Wen a New Delhi. Ma non è Cindia.

di Matteo Tacconi

(Europaquotidiano.it, 17 dicembre 2010)

 

 

Quattrocento uomini d’affari con il premier cinese. Ma tra i due big asiatici resta la diffidenza.

Una delegazione impressionante, quella che il primo ministro cinese, Wen Jiabao, s’è portato dietro ieri a New Delhi: 400 uomini d’affari. Quasi il doppio dei 215 che avevano seguito Obama durante la sua trasferta di novembre. Sei e dieci volte, rispettivamente, dei 60 e dei 40 che hanno accompagnato in India il presidente francese Nicolas Sarkozy (a New Delhi dieci giorni fa) e il primo ministro britannico David Cameron, giunto a luglio. La più che nutrita pattuglia cinese chiarisce senza lasciare scampo ai dubbi lo scopo della visita di Wen, che durerà tre giorni: affari, affari e ancora affari.

Cina e India, come riporta la stampa, firmeranno contratti che riguardano un’ampia gamma di comparti – energia, siderurgia, alimentare e telecomunicazioni – e che s’aggirano sui 16 miliardi di dollari. La missione di Wen a New Delhi aggiunge nuova linfa a una dinamica che durante gli ultimi dieci anni ha portato a un vistoso potenziamento delle relazioni economiche tra i due giganti asiatici. Quest’anno, si stima, il commercio bilaterale toccherà quota 60 miliardi. Dieci anni fa era di appena due miliardi. Sia i cinesi che gli indiani, ieri, hanno mostrato l’intenzione di proseguire sul sentiero della cooperazione, mettendoci anche un po’ di retorica. Wen ha affermato che «il XXI secolo sarà il secolo dell’Asia e India e Cina possono raggiungere grandi risultati». Il ministro indiano del commercio, Anand Sharma, ha ribadito che «in meno di vent’anni Cina e India diventeranno due delle tre economie più forti al mondo».

A New Delhi è stata inoltre annunciata l’istituzione di un meccanismo regolare di visite a livello di capi di stato e governo, nonché la creazione di una linea diretta telefonica tra gli uffici dei primi ministri. Cooperazione economica, dunque. Ma anche dialogo politico. Che Cindia si stia davvero materializzando? «Bisogna fare attenzione, quando si parla di questo.
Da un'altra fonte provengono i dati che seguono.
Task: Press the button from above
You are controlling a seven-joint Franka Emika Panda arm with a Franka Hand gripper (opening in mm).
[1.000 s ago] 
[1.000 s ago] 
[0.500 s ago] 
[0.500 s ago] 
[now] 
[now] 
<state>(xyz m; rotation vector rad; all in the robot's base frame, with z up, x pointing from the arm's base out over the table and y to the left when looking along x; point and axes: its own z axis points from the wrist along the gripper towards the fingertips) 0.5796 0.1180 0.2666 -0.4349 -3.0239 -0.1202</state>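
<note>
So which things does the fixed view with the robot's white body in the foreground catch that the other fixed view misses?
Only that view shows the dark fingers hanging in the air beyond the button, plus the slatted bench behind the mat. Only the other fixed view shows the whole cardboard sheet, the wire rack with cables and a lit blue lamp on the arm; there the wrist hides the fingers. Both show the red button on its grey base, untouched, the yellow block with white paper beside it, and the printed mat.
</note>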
Perché se è vero che l’economia è la parte positiva dei rapporti tra Pechino e New Delhi, a livello politico rimangono tensioni e diffidenze. Dietro la retorica della coesistenza – spiega a Europa Carlo Buldrini, giornalista e scrittore con trent’anni d’India alle spalle – c’è una sostanziale rivalità, alimentata in buona misura dalle controversie di frontiera, tutt’ora aperte, che nel 1962 portarono allo scontro armato ».
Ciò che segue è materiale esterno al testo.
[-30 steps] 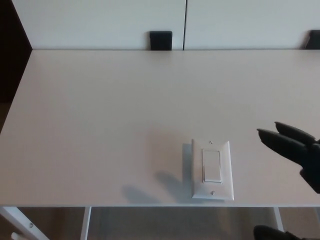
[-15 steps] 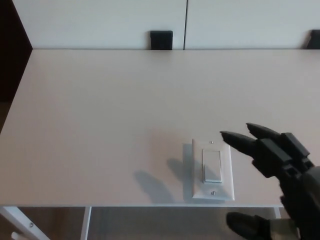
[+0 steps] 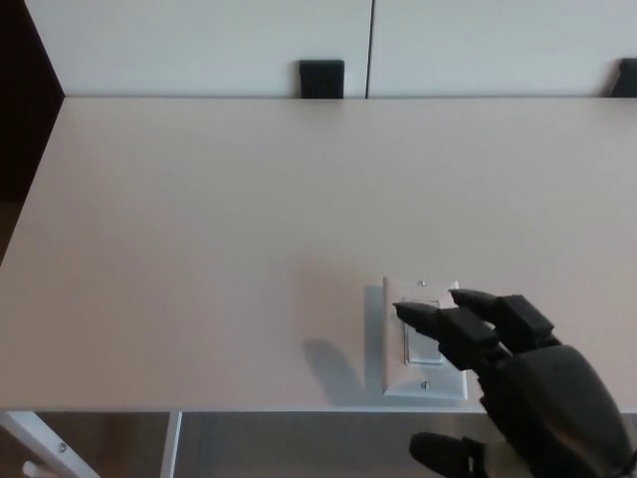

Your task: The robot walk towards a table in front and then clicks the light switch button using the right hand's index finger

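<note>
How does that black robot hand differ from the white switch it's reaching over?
The right hand is black, bulky and rounded; the light switch is white, flat and rectangular. The hand hangs over the table edge with fingers spread apart, empty; the switch lies flat on the table near its front edge. Both overlap in view: one fingertip is over the switch's rocker.
</note>
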`<state>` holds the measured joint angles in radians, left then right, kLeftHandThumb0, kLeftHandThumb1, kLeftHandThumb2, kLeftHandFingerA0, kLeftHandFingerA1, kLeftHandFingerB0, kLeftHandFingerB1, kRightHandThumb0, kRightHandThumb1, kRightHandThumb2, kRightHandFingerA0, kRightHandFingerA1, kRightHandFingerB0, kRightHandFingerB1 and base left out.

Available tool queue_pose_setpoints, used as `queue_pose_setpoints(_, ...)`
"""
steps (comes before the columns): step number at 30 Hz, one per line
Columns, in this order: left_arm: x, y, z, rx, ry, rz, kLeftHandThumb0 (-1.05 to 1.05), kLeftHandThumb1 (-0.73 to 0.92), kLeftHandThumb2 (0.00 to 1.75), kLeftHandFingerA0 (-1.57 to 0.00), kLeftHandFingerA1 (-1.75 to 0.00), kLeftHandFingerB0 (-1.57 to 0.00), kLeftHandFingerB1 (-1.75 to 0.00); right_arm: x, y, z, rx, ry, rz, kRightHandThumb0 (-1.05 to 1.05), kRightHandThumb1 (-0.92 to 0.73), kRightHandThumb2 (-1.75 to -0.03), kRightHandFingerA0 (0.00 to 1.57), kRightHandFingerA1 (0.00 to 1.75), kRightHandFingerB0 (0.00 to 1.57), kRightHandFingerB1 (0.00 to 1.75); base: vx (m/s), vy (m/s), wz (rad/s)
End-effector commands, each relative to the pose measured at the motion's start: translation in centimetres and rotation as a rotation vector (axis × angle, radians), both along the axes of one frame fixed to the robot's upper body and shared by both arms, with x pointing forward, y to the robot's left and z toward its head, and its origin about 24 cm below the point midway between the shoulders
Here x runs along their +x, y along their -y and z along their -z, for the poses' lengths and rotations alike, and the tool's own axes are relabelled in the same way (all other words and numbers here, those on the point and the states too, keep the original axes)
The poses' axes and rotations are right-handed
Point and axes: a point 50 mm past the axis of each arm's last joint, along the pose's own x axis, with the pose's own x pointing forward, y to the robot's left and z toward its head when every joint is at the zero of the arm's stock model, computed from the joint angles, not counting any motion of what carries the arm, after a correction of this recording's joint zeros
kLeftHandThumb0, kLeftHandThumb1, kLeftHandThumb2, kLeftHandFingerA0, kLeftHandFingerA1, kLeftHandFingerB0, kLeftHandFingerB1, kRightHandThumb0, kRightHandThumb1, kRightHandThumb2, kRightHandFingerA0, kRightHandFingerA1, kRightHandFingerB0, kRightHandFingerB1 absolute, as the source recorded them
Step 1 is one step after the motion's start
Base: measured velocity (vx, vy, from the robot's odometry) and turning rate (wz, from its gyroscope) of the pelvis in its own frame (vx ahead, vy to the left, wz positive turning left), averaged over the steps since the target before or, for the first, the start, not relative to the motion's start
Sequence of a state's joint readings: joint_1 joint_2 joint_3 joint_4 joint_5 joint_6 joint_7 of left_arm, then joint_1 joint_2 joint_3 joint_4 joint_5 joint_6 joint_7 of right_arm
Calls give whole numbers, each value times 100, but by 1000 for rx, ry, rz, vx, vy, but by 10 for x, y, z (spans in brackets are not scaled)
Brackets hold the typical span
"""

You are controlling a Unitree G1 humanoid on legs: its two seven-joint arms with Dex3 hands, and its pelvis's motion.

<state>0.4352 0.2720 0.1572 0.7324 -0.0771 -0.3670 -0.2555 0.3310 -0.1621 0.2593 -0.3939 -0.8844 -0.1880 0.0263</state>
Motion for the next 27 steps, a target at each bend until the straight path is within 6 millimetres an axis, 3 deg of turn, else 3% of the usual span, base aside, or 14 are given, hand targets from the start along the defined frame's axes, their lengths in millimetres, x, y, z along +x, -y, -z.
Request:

A proposito di controversie territoriali, proprio ieri s’è discusso, senza grandi risultati, dei cosiddetti stapled visa, i “visti spillati”, questione che suscita notevoli attriti. «Si tratta – spiega Buldrini – dei visti che le autorità cinesi rilasciano ai cittadini del Kashmir indiano. Visti che non vengono stampati sui passaporti, ma su un foglio a parte. Come a dire che Pechino non considera il Kashmir parte integrante dell’India». A dispetto degli accordi e delle strette di mano di ieri anche il fronte economico è più complesso di quanto si possa credere.
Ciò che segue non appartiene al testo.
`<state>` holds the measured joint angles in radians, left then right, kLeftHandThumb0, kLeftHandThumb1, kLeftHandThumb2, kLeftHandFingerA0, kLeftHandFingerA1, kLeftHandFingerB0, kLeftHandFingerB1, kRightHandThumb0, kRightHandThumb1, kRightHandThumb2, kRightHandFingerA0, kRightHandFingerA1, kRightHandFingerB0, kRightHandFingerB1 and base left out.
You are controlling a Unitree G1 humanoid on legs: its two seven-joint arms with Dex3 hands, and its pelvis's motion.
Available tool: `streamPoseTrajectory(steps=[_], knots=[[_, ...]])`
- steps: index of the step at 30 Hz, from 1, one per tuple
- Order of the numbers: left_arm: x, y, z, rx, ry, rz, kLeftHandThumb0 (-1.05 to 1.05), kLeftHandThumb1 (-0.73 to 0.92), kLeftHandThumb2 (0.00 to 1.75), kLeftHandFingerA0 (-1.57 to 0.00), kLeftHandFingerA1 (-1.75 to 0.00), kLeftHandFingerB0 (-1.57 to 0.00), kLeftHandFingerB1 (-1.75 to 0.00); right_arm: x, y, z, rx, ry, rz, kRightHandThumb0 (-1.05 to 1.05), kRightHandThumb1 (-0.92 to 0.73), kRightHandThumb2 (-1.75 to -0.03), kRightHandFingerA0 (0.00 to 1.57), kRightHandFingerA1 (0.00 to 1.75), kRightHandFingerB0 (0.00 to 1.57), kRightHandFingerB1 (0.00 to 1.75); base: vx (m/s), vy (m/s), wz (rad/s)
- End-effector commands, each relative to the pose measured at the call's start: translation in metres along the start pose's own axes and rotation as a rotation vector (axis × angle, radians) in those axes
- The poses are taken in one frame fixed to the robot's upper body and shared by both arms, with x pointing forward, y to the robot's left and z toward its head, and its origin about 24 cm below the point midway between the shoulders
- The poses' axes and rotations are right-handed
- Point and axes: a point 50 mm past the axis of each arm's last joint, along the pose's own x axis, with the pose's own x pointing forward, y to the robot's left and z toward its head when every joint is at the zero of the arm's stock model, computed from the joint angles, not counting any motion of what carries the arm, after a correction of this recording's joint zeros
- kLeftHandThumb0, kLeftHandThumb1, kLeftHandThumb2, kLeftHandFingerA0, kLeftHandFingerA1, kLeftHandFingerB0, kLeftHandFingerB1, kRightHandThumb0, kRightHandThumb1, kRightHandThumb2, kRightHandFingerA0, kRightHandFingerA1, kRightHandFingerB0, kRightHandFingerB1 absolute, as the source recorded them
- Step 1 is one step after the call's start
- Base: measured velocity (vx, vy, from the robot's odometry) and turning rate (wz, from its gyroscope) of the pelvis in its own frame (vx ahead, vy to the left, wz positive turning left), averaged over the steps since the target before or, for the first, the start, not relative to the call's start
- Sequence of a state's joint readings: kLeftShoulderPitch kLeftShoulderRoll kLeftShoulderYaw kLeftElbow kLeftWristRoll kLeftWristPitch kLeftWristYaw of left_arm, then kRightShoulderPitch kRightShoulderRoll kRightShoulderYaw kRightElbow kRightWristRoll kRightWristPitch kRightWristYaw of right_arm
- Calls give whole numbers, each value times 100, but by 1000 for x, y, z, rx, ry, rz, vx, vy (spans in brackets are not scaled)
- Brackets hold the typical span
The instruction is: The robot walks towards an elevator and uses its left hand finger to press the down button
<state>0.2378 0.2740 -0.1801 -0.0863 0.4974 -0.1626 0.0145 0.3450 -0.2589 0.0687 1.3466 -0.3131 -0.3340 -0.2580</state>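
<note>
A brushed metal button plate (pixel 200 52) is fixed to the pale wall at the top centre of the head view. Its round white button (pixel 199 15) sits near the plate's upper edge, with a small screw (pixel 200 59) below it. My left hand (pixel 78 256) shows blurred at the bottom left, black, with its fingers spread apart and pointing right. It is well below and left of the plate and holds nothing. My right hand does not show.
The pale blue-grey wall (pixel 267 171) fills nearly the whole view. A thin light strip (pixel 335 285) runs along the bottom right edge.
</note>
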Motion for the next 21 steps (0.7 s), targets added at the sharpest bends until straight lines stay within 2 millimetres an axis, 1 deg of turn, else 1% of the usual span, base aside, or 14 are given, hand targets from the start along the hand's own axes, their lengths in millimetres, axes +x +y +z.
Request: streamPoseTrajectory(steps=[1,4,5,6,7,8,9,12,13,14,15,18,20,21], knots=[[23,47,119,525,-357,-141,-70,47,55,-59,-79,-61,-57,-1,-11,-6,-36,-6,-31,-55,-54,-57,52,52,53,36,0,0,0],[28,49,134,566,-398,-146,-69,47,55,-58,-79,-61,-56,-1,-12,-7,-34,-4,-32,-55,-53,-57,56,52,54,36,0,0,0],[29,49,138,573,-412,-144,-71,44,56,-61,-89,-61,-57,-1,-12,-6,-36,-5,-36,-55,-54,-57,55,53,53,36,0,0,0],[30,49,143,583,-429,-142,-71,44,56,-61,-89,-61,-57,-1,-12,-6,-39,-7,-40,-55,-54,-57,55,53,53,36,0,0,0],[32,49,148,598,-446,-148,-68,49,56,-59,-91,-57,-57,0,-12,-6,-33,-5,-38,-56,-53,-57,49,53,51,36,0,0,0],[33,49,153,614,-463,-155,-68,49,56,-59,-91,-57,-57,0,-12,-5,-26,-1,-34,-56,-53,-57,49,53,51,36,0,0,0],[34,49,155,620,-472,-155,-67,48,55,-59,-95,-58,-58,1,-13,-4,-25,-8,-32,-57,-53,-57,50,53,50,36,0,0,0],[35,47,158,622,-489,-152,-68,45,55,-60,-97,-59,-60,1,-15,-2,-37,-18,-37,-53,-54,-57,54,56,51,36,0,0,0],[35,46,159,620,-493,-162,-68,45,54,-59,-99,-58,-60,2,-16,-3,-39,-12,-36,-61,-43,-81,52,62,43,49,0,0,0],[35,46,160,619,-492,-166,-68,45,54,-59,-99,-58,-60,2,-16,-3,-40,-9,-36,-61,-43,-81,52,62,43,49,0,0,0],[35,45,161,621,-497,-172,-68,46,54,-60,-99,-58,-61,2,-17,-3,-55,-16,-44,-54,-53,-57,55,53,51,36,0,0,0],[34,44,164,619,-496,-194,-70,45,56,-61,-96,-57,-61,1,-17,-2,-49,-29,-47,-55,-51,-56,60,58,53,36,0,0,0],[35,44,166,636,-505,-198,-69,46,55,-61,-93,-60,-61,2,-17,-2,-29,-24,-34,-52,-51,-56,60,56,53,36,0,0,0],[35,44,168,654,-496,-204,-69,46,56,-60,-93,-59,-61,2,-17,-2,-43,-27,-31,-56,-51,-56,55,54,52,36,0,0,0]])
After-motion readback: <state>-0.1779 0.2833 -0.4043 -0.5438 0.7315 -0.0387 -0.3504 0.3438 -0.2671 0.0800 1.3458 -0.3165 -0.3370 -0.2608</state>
Ragiona Buldrini: «I rapporti commerciali hanno registrato grandissimi progressi, ma da parte indiana permangono perplessità. Il fatto è che la bilancia commerciale, per l’India, è in rosso. Nel 2005 il saldo negativo era inferiore ai quattro miliardi, oggi siamo arrivati alla cifra record di sedici miliardi. New Delhi è consapevole che nessuna compagnia occidentale può fornire prodotti a prezzi vantaggiosi come quelli che applicano le industrie cinesi. Ma ritiene anche che questo disavanzo inizi a essere insostenibile. Tant’è che ieri ha chiesto a Pechino di aprire maggiormente il suo mercato ai suoi beni di punta, quelli informatici e farmaceutici indiani, le cui esportazioni verso la Cina incontrano diversi ostacoli di natura burocratica». Cindia – posto che questa prospettiva esista – si avvicina, ma rimane ancora molto lontana.